During the intern year of my pediatrics residency training at the University of New Mexico, my ideas began to crystallize. During a month-long elective rotation focused on community advocacy, I developed a proposal to use Zimbabwean professional soccer players as HIV educators in their communities. I was so inspired by the idea that when the rotation ended, I decided to continue my work. I joined forces with a few friends who also had lived and played soccer professionally in Zimbabwe: Methembe Ndlovu, a Zimbabwean whose soccer skills earned him captaincy of his country’s national team and who also played soccer at Dartmouth College; Kirk Friedrich, a soccer teammate who I first met in New Mexico while preparing for medical school; and Ethan Zohn, who in addition to playing with the Highlanders, was also a recent winner of CBS’s Survivor: Africa. Together we formed Grassroot Soccer.
In late 2002, we traveled to Bulawayo. We met with community leaders, headmasters, and focus groups of children and teachers and planned a pilot project that was launched in January 2003. We worked with a consultant to develop a culturally appropriate soccer-based curriculum, then recruited and trained 14 professional male and female soccer players as HIV educators. Grassroot Soccer was born.
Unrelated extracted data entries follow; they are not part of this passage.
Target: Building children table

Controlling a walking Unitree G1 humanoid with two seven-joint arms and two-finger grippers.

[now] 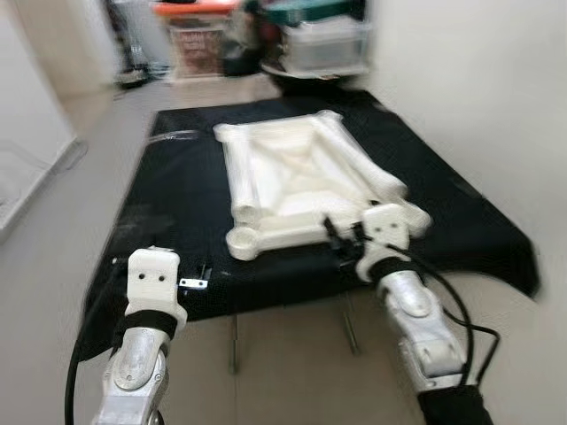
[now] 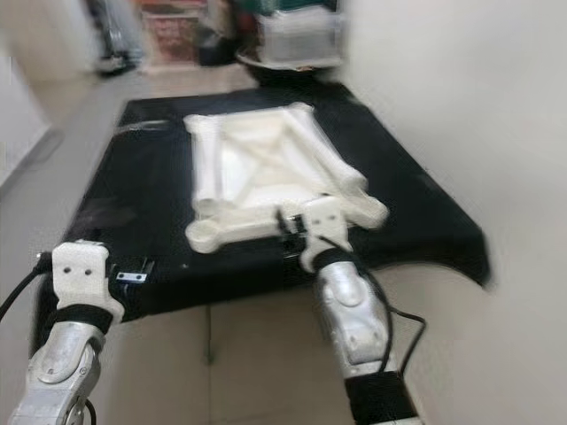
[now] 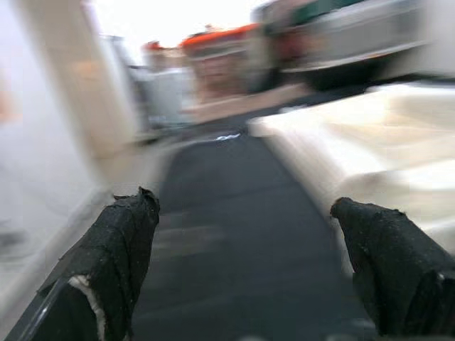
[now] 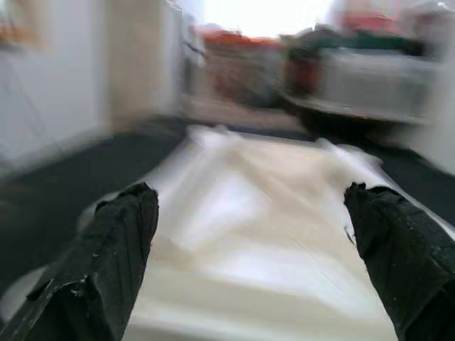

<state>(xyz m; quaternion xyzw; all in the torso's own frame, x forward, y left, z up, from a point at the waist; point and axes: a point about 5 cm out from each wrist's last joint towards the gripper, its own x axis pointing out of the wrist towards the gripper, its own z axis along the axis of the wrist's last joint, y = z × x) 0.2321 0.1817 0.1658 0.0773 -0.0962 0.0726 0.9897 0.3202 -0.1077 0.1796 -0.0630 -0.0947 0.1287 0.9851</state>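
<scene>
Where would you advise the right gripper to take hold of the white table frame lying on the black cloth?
Probably the near round leg of the white table frame, approached from the near edge of the black cloth. It lies crosswise, closest to the open right gripper, whose fingers already face it.

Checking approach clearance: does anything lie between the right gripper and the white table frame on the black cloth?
Nothing visible does. The right gripper is open and aimed straight at the near edge of the white table frame, with only frame surface between its fingers. The left gripper, also open, faces bare black cloth beside it.
</scene>
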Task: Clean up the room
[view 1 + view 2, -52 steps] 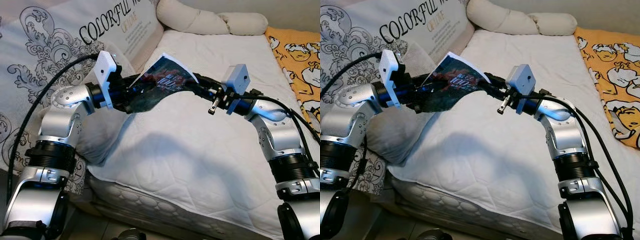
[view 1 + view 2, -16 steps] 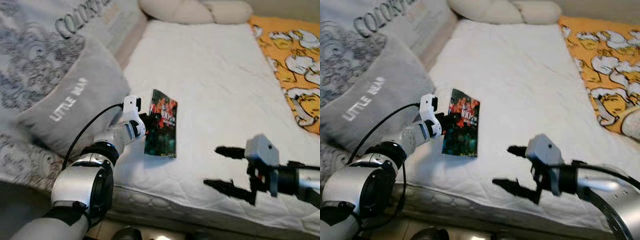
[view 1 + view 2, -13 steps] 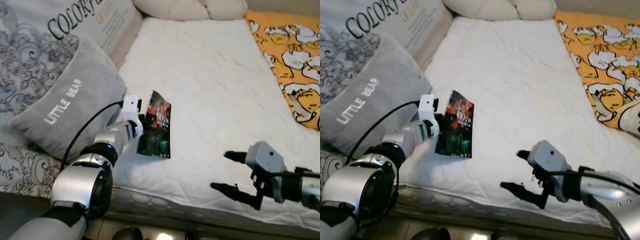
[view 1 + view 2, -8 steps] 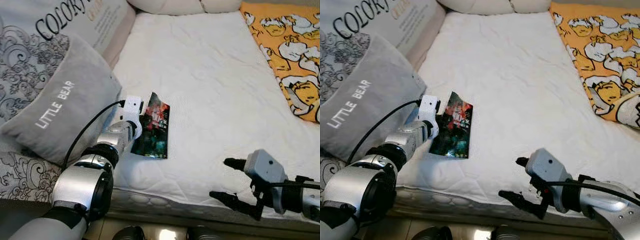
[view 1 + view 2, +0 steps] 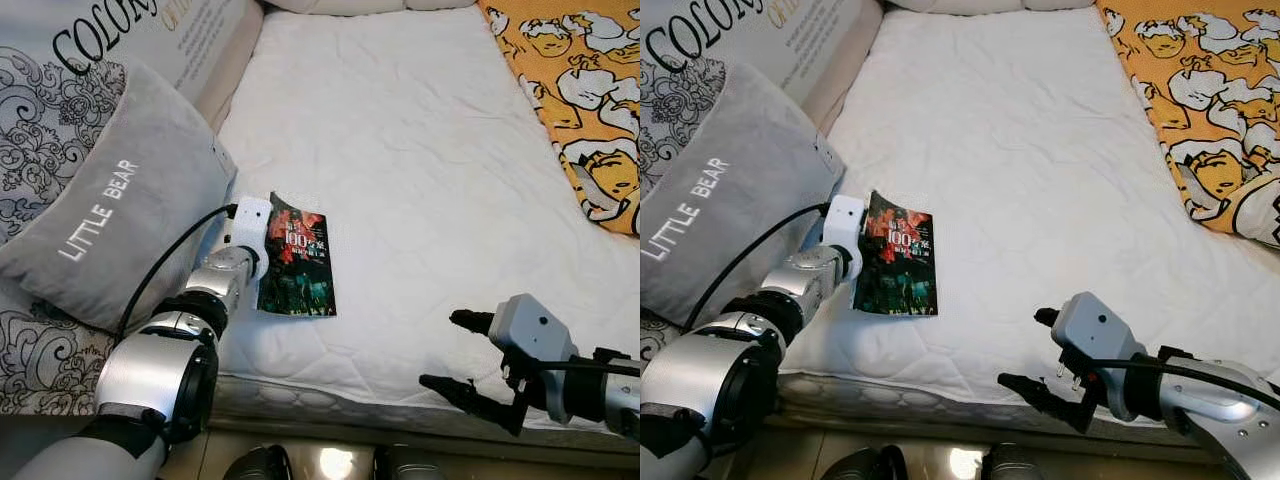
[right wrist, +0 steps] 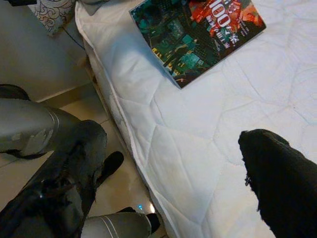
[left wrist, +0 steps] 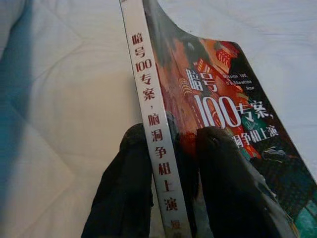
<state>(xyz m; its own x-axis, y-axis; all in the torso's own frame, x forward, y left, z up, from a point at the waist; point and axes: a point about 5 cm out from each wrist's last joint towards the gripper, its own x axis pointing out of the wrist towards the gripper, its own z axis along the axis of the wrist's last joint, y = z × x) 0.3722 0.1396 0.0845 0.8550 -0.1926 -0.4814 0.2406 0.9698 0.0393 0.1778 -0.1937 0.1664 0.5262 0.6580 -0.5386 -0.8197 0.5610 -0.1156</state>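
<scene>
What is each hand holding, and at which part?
The left hand grips the book at its spine edge, as it lies on the mattress. The right hand is open, holding nothing.

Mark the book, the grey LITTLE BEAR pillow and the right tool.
book [image 5: 297,262], left eye view, middle of front cover.
grey pillow [image 5: 110,235], left eye view, face below the lettering.
right tool [image 5: 458,350], left eye view, midway between fingertips.

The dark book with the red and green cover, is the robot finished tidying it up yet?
Not quite. The dark glossy book with the red and green cover already lies flat on the white quilted mattress, beside the grey "LITTLE BEAR" pillow. The left gripper is shut on its spine. The right gripper hangs open near the mattress edge. Left to do: let go, and probably find the book a proper home.
</scene>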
Since our formation, Grassroot Soccer has expanded to more than 60 countries through our affiliate sites and partnerships. We continue to mobilize the global soccer community through a variety of soccer-based health education programs to stop the spread of HIV and tackle other acute adolescent health issues in high-need areas around the world. For me, Grassroot Soccer has been the culmination of my life’s experiences and life’s work: growing up in a professional soccer family and playing professionally myself, my experiences in Zimbabwe, and now as a pediatrician dedicated to improving the health of children around the globe.